Her breathing was wrong.
She looked less like she was fighting and more like the fight was still happening somewhere inside her.
"Scarlett," he said again, flatter this time.
Still nothing.
Another punch.
Then another.
Ruth exhaled through his nose.
'How shall I do this?'
He stepped forward.
Scarlett's fist rose again, flames and lightning snapping around her arm.
"Enough," he said.
She did not hear him.
Or did not care.
Her arm came down—
and the air changed.
A figure appeared beside her without sound.
Older.
Tall.
A white ponytail fell down his back.
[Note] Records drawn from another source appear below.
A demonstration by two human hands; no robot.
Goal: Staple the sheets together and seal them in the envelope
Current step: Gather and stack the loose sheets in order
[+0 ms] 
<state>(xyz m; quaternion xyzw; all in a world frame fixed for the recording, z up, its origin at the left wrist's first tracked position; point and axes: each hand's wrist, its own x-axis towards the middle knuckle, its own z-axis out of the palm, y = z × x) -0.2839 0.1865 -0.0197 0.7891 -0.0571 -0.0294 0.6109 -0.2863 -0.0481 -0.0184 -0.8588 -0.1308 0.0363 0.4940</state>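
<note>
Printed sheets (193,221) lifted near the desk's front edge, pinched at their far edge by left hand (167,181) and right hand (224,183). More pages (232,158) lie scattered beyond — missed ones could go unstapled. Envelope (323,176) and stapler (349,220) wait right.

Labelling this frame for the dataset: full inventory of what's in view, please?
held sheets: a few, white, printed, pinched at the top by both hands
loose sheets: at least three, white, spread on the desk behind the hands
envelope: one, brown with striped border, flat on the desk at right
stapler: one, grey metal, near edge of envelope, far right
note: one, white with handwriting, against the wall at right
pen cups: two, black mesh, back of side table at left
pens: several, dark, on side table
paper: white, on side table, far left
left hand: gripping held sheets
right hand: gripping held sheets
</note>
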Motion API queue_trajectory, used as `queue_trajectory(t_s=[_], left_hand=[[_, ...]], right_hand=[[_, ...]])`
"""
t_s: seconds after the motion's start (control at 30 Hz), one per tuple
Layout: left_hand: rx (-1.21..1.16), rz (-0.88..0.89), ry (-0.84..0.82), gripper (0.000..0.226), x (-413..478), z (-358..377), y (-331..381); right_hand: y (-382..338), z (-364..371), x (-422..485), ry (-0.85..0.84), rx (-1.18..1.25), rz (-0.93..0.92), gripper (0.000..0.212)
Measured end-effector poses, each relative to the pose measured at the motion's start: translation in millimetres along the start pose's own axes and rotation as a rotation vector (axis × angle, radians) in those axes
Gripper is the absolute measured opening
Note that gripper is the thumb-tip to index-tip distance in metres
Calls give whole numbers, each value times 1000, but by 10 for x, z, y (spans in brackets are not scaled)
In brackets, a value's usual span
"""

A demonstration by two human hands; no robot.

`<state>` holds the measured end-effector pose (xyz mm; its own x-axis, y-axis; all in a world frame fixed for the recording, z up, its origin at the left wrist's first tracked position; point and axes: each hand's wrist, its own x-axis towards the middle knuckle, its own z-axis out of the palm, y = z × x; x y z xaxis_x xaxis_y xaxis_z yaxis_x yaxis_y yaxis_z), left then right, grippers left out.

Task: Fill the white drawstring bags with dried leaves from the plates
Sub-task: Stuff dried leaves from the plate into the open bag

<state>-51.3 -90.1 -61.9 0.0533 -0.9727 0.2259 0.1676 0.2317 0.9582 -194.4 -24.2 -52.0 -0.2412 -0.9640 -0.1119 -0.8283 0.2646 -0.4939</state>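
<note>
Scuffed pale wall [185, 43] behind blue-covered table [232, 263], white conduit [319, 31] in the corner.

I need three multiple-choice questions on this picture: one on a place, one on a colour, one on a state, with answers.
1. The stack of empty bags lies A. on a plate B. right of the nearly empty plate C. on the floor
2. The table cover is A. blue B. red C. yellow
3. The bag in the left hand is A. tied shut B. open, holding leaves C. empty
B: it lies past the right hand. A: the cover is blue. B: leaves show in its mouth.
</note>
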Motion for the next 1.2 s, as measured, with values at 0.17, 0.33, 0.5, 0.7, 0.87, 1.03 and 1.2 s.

Black pyjamas hung loosely from his frame, neat and absurdly casual, and yellow slippers rested against the volcanic stone like he belonged anywhere he chose to stand.
Ruth stopped at once.
The man lifted one hand.
Mana poured out of it in a soft, colourless wave.
It washed over Scarlett.
The flames around her body flickered.
The lightning snapped once.
Twice.
Then died.
Scarlett's body swayed.
Her fist loosened.
And she dropped.
The man caught her before she hit the ground, like this had happened many times before.
Ruth stared.
Then recognised him.
The man from before.
The one who had put them in the dungeon.
His breathing was still uneven, chest rising harder than he wanted, but his face stayed still.
The older man glanced at him, then smiled warmly.
"You have all done well."
His voice was gentle.
Almost amused.
Like this had been a lesson instead of a near disaster.
Ruth said nothing.
The man lowered Scarlett carefully to the ground.
Then he looked at Ruth again.
"Your reward is already in your pockets."
Ruth's eyes narrowed slightly.
Before he could check, the man blinked.
And the chamber vanished.
No light.
No tunnel.
No sensation of movement.
Just one blink—
and Ruth was back in his room.
The silence felt wrong.
His chest still rose harder than it should have, and the dull ache behind his eye had not fully faded. For a moment, he simply stood there, staring at the familiar walls as if expecting the heat and ash to return.
They did not.
Slowly, Ruth slid a hand into his pocket.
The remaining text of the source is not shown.